Before approaching other operations with strings, it’s maybe useful (actually necessary as we will see) to get a glimpse of the way we can determine the length of a string value, in other words how many characters it has, this being possible by using the Len function:

-- length of a string 
SELECT Len('this is a string') Length1 -- simple string 
, Len('this is a string ') Length2 --ending in space 
, Len(' this is a string') Length3 --starting with a space 
, Len(' this is a string ') Length4 --starting &amp; ending with a space 
, Len(LTrim(' this is a string ')) Length5 --length & left trimming 
,Len(RTrim(' this is a string ')) Length5 --length & right trimming
,Len(LTrim(RTrim(' this is a string '))) Length5 --length, left & right trimming    

In order to understand the above results, one observation is necessary: if a strings ends in with one or more empty characters, the Len function ignores them, though this doesn’t happen with the leading empty characters, they needing to be removed explicitly if needed.

Comparisons

The comparison operation points the differences or similarities existing between two data types, involving at minimum two expressions that reduce at runtime to a data type and the comparison operator. This means that each member of comparison could include any valid combinations of functions as long they are reduced to compatible data types. In what concerns the comparison of strings, things are relatively simple, the comparison being allowed  independently on whether they have fix or varying length. Relatively simple because if we’d have to go into details, then we’d need to talk about character sets (also called character encoding or character maps) and other string goodies the ANSI SQL standard(s) are coming with, including a set of rules that dictate the behavior of comparisons. So, let’s keep things as simple as possible. As per above attempt of definition, a comparison implies typically an equality, respectively difference, based on equal (“=”), respectively not equal (“<>” or “!=”). Here are some simple examples:

-- sample comparisons 
SELECT CASE WHEN 'abc' != 'abc ' THEN 1 ELSE 0 END Example1 
, CASE WHEN ' abc' != 'abc' THEN 1 ELSE 0 END Example2 
, CASE WHEN ' ' != '' THEN 1 ELSE 0 END Example3 
-- error comparison , CASE WHEN 'abc' != NULL THEN 1 ELSE 0 END Example4 
, CASE WHEN 'abc' = NULL THEN 1 ELSE 0 END Example5 
-- adequate NULL comparison , CASE WHEN 'abc' IS NOT NULL THEN 1 ELSE 0 END Example6  
, CASE WHEN 'abc' IS NULL THEN 1 ELSE 0 END Example7 
Output:
Example1 Example2 Example3 Example5 Example7
0 1 0 0 0

The first three examples are demonstrating again the behavior of leading, respectively trailing spaces. The next two examples, even if they seem quite logical in terms of natural language semantics, they are wrong from the point of view of SQL semantics, and this because the comparison of values in which one of them is NULL equates to a NULL, thus resulting the above behavior in which both expressions from the 4th and 5th example equate to false. The next two examples show how the NULLs should be handled in comparisons with the help of IS operator, respectively it’s negation – IS NOT. 

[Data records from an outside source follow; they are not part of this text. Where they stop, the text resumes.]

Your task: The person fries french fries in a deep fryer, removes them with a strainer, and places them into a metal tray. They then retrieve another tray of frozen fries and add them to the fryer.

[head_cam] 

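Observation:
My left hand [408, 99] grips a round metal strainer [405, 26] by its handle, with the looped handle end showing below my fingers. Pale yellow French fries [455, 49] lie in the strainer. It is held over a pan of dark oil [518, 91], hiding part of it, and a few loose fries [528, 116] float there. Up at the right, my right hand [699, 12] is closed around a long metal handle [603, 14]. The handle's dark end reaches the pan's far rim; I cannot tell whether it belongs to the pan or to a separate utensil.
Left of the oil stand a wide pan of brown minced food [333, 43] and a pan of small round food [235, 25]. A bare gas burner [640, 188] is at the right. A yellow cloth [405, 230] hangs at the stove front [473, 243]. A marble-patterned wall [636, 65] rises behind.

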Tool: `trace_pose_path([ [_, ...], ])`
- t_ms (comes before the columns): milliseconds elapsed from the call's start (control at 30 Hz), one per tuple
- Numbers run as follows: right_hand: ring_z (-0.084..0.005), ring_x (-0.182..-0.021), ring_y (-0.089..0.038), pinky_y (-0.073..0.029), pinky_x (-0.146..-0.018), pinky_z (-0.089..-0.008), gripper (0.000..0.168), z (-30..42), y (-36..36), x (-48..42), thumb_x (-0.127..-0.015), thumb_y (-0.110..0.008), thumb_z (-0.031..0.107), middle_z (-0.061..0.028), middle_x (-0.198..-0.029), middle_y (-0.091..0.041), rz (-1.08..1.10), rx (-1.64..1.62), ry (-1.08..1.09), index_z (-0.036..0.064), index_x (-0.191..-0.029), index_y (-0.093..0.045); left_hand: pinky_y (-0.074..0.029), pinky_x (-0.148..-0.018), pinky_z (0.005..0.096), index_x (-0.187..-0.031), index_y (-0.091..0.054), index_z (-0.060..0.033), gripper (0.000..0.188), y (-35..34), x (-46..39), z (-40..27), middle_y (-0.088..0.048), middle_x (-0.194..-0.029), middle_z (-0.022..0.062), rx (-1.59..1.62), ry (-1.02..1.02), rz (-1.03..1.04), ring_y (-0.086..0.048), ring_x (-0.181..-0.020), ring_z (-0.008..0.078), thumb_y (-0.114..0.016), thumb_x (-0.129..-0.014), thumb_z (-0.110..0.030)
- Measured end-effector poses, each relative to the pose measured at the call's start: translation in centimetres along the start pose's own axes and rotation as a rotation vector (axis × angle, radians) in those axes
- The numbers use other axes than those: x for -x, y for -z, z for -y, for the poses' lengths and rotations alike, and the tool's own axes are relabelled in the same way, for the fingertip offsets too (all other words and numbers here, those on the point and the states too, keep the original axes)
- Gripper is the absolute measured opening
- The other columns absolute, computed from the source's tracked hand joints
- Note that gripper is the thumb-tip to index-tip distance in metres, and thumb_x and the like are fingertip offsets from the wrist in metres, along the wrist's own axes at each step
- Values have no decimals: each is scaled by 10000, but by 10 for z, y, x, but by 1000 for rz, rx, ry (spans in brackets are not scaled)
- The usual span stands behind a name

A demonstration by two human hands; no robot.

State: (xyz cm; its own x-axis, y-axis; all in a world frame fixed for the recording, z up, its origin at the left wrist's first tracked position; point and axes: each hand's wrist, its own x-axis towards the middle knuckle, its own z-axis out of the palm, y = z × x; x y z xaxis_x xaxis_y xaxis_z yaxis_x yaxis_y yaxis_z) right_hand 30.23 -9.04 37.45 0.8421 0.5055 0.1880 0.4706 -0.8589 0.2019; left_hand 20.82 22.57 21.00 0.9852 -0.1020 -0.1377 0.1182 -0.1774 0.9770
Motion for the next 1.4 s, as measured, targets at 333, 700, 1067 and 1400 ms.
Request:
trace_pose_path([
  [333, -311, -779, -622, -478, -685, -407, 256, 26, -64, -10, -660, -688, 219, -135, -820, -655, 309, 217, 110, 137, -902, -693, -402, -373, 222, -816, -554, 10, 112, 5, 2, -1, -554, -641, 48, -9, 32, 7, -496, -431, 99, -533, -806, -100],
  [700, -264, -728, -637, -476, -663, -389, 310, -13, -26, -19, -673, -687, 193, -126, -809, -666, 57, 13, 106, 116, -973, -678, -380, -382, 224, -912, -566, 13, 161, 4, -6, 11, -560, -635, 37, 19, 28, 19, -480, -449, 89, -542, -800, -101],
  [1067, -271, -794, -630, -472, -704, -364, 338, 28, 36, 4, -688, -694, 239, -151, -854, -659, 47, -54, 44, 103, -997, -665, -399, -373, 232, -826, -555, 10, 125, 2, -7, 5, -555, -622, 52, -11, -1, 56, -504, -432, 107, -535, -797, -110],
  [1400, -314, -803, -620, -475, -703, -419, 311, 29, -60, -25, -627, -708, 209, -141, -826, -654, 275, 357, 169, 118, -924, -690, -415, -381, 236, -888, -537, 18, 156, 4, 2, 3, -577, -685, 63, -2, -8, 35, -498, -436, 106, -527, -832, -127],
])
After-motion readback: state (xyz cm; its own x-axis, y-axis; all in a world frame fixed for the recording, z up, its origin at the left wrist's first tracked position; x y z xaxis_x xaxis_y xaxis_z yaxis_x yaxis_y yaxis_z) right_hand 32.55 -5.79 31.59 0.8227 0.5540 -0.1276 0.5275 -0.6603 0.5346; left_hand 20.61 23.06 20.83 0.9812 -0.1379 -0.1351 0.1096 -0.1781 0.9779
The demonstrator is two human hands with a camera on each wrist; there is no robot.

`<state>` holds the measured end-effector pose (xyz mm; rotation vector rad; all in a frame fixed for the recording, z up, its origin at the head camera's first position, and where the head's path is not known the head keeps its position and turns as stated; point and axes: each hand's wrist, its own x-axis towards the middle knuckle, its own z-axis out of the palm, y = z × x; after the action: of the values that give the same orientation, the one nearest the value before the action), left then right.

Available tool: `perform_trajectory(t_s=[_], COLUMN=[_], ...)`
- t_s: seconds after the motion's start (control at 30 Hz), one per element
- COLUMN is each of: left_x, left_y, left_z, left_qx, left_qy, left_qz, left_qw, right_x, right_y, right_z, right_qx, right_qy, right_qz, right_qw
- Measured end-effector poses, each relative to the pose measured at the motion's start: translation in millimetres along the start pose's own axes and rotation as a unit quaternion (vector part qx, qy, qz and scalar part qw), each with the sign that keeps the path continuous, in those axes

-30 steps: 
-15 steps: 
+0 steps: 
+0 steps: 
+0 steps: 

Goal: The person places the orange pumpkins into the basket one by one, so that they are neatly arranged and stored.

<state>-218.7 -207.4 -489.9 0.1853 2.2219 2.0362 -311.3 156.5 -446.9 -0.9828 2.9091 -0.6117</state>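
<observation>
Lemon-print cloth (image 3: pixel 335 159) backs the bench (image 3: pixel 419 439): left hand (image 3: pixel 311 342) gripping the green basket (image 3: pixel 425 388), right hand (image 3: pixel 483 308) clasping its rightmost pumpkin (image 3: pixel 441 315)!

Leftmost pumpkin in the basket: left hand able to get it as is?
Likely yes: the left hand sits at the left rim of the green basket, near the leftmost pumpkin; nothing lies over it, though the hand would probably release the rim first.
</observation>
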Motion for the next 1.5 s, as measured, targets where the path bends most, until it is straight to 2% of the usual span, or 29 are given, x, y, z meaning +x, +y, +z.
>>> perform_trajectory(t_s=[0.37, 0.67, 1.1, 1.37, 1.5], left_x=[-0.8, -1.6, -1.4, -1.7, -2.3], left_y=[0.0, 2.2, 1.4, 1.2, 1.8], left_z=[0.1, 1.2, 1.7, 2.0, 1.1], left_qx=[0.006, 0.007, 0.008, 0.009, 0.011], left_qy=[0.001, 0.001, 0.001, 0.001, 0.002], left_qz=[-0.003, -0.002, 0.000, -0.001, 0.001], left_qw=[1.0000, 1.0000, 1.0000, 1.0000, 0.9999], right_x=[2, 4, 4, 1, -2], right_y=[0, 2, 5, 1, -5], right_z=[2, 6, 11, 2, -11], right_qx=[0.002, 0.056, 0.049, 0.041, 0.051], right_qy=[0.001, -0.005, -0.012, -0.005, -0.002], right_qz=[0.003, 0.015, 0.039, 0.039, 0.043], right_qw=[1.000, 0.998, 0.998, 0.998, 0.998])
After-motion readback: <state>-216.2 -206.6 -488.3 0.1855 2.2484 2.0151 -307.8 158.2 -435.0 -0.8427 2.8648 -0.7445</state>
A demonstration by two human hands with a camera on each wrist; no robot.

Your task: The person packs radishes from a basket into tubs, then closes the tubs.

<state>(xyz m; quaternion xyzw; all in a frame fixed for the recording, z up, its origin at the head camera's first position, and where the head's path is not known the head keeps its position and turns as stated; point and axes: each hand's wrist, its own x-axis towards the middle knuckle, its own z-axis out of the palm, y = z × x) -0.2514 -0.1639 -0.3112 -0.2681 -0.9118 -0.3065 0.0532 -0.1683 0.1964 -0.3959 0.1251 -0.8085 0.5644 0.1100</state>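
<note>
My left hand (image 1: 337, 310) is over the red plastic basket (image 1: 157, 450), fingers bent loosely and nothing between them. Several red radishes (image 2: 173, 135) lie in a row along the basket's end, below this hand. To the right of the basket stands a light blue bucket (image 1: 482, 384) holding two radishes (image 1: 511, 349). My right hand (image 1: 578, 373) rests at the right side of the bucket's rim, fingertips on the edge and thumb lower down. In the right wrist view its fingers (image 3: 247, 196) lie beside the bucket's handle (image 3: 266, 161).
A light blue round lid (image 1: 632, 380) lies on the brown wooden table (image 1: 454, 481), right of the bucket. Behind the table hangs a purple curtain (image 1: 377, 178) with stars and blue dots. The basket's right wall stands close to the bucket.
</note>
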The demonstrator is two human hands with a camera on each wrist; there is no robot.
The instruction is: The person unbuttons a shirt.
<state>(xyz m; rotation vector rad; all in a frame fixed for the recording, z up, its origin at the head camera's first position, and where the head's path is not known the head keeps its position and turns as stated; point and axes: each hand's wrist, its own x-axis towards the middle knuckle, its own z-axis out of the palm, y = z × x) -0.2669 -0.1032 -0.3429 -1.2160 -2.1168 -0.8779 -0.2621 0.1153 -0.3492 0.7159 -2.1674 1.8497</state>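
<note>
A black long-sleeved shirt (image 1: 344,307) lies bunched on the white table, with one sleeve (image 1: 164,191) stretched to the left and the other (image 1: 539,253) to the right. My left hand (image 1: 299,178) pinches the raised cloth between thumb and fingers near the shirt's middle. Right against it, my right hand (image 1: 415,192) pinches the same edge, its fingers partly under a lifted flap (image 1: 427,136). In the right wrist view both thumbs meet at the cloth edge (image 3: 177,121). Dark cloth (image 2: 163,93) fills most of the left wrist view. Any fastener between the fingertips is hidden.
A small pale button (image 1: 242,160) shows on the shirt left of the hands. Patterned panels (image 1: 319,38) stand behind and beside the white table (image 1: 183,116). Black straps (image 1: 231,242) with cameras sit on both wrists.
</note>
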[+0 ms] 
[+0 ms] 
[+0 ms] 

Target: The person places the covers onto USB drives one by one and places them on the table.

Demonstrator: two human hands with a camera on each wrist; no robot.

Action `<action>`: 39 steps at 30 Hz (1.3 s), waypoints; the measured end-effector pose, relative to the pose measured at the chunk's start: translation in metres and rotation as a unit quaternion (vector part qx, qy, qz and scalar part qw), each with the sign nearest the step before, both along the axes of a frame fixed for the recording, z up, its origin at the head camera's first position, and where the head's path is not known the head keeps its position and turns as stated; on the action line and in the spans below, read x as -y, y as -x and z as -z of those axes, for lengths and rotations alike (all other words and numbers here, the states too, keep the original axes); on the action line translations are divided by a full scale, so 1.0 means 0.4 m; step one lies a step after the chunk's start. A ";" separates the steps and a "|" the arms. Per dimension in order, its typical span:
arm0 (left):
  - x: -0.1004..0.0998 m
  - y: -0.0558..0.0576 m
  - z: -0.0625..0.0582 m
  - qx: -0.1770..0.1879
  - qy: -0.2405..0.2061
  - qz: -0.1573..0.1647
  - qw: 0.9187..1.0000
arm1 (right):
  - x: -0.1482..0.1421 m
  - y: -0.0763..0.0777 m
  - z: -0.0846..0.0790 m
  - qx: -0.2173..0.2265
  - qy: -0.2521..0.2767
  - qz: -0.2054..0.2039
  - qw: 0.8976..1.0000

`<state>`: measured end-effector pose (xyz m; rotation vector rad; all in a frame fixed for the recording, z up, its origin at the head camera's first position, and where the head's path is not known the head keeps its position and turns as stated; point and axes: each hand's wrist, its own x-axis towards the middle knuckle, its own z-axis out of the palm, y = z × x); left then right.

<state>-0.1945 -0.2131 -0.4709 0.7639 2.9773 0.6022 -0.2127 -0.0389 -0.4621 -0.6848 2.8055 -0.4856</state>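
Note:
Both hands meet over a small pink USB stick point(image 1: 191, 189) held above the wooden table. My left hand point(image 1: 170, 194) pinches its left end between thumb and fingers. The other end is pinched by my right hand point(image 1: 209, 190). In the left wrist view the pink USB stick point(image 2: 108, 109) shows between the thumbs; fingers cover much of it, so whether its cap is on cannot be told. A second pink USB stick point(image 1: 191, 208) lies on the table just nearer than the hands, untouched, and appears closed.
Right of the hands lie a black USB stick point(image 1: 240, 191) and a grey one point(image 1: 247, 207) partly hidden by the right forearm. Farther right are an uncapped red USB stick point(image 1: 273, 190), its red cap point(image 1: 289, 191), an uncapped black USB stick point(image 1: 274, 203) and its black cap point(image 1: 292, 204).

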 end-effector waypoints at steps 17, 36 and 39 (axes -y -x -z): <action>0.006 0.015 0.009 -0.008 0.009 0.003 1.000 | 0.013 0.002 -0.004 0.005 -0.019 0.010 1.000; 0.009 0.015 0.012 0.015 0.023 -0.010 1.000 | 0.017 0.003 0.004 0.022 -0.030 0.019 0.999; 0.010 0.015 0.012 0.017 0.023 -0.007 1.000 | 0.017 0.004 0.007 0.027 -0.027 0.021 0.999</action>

 Like in the case of numeric values, the comparison between two strings could be expressed by using the “less than” (“<;”) and “greater than” (“?”) operators, alone or in combination with the equality operator (“<=”, “>=”) or the negation operator (“!>”, “<!”) (see comparison operators in MDSN). Typically an SQL Server database is case insensitive, so there  will be no difference between the following strings: “ABC”, “abc”, “Abc”, etc. Here are some examples:

-- sample comparisons (case sensitive) 
SELECT CASE WHEN 'abc' < 'ABC' THEN 1 ELSE 0 END Example1 
, CASE WHEN 'abc' > 'abc' THEN 1 ELSE 0 END Example2 
, CASE WHEN 'abc' >= 'abc ' THEN 1 ELSE 0 END Example3 
, CASE WHEN 'abc' <> 'ABC' THEN 1 ELSE 0 END Example4 
, CASE WHEN 'abc' > '' THEN 1 ELSE 0 END Example5 
, CASE WHEN ' ' > '' THEN 1 ELSE 0 END Example6 
Output:
Example1 Example2 Example3 Example4 Example5 Example6
0 0 1 0 1 0


The case sensitivity could be changed at attribute, table or database level. As we don’t deal with a table and the don’t want to complicate too much the queries, let’s consider changing the sensitivity at database level. So if you are using a non-production database, try the following script in order to enable, respectively to disable the case sensitivity:

--enabling case sensitivity for a database 
ALTER DATABASE <database name>  
COLLATE Latin1_General_CS_AS  

--disabling case sensitivity for a database 
ALTER DATABASE <database name> 
COLLATE Latin1_General_CI_AS 
 
In order to test the behavior of case sensitivity, enable first the sensitivity and then rerun the previous set of example (involving case sensitivity).
Output:
Example1 Example2 Example3 Example4 Example5 Example6
1 0 1 1 1 0
After that you could disable again the case sensitivity by running the last script. Please note that if your database has other collation, you’ll have to change the scripts accordingly in order to point to your database’s collation.

Notes:
The queries work also in SQL databases in Microsoft Fabric.

Happy coding!

03 January 2011

💎SQL Reloaded: Pulling the Strings of SQL Server V (Character Indexes)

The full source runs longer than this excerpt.